(Records from a data collection)
[Start of section]

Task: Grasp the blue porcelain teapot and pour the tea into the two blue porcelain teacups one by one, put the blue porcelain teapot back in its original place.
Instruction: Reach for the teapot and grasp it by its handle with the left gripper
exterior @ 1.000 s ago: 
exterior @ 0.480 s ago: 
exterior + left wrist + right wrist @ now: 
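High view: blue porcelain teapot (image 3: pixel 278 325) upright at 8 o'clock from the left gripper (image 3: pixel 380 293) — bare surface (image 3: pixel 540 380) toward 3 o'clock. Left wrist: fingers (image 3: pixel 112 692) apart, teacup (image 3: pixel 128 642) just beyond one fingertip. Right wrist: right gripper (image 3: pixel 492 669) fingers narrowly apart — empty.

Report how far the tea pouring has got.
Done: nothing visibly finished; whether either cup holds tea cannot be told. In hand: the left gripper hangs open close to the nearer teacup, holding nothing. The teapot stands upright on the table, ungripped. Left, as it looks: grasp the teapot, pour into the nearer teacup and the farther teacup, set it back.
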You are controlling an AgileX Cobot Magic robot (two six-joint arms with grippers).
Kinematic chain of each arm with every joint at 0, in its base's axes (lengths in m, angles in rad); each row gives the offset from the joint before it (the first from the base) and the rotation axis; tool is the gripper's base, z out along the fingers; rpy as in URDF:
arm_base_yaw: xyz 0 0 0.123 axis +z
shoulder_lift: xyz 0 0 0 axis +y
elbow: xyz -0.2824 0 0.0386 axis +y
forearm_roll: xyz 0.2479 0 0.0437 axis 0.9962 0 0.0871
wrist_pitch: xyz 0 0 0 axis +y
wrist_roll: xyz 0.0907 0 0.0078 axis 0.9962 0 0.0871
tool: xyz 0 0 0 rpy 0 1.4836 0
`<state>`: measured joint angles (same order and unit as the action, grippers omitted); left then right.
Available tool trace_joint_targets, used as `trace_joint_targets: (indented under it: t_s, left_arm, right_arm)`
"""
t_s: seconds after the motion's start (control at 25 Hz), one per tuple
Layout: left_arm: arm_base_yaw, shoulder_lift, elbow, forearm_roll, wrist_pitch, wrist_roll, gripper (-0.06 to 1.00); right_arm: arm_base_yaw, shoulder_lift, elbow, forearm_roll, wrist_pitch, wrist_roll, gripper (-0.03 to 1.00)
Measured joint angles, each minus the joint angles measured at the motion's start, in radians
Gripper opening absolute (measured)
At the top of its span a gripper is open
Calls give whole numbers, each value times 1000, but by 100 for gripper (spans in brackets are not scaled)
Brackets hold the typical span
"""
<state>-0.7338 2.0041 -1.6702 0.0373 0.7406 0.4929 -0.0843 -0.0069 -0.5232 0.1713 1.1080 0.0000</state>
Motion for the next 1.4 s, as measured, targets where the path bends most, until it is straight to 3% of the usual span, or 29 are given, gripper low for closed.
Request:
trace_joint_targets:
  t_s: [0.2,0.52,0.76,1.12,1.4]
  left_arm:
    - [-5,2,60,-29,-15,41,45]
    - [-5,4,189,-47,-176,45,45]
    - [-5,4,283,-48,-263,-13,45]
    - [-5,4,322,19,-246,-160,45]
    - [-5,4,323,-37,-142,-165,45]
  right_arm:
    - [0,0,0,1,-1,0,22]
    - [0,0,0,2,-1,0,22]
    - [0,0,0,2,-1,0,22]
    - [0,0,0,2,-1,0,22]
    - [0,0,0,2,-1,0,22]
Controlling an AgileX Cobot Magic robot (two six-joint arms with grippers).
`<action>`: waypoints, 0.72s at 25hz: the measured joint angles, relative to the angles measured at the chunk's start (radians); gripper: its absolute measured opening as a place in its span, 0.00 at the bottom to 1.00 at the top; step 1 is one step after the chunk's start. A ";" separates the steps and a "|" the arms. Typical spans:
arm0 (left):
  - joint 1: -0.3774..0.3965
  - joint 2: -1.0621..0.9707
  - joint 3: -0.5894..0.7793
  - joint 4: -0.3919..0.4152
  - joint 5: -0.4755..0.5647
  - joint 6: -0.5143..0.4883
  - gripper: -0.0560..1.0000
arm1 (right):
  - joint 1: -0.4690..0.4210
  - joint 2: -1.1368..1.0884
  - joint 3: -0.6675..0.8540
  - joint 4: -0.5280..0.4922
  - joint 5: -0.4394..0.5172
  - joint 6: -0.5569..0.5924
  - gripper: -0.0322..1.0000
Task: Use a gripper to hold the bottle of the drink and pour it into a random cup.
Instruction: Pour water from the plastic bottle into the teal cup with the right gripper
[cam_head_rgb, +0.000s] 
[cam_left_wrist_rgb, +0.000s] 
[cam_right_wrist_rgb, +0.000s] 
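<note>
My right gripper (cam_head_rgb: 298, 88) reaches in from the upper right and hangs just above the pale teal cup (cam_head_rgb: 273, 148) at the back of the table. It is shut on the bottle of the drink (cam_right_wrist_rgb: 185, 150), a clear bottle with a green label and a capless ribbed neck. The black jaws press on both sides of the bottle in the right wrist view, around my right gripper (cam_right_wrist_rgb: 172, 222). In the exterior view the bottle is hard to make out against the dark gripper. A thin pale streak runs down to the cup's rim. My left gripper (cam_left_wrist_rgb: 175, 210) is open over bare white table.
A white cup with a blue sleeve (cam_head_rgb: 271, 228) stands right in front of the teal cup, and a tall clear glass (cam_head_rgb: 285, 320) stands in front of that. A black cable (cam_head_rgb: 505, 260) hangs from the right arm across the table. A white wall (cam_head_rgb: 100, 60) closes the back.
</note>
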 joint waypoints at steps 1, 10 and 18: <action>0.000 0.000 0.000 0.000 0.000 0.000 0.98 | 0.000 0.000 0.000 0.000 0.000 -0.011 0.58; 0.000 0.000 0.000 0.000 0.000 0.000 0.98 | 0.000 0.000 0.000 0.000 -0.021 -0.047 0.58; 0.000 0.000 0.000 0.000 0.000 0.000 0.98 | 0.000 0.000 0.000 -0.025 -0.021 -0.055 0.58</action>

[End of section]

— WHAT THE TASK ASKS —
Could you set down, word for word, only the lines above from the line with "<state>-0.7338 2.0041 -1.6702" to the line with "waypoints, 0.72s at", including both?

— ANSWER FOR THIS EXERCISE —
<state>-0.7338 2.0041 -1.6702 0.0373 0.7406 0.4929 -0.0843 -0.0069 -0.5232 0.1713 1.1080 0.0000</state>
Motion for the next 1.4 s, as measured, targets where the path bends most, until it is straight to 3% of the usual span, or 29 are given, gripper low for closed.
Request:
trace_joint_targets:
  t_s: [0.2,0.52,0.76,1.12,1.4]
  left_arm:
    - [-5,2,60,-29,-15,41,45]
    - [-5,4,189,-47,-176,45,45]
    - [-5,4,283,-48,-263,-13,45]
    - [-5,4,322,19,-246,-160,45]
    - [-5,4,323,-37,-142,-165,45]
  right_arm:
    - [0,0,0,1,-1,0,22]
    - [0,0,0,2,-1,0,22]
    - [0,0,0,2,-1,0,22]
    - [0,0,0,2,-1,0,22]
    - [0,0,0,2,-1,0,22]
Controlling an AgileX Cobot Magic robot (two six-joint arms with grippers).
`<action>`: waypoints, 0.72s at 25hz: the measured joint angles, relative to the angles measured at the chunk's start (radians); gripper: its absolute measured opening as a place in its span, 0.00 at the bottom to 1.00 at the top; step 1 is one step after the chunk's start. A ";" separates the steps and a "|" the arms. Typical spans:

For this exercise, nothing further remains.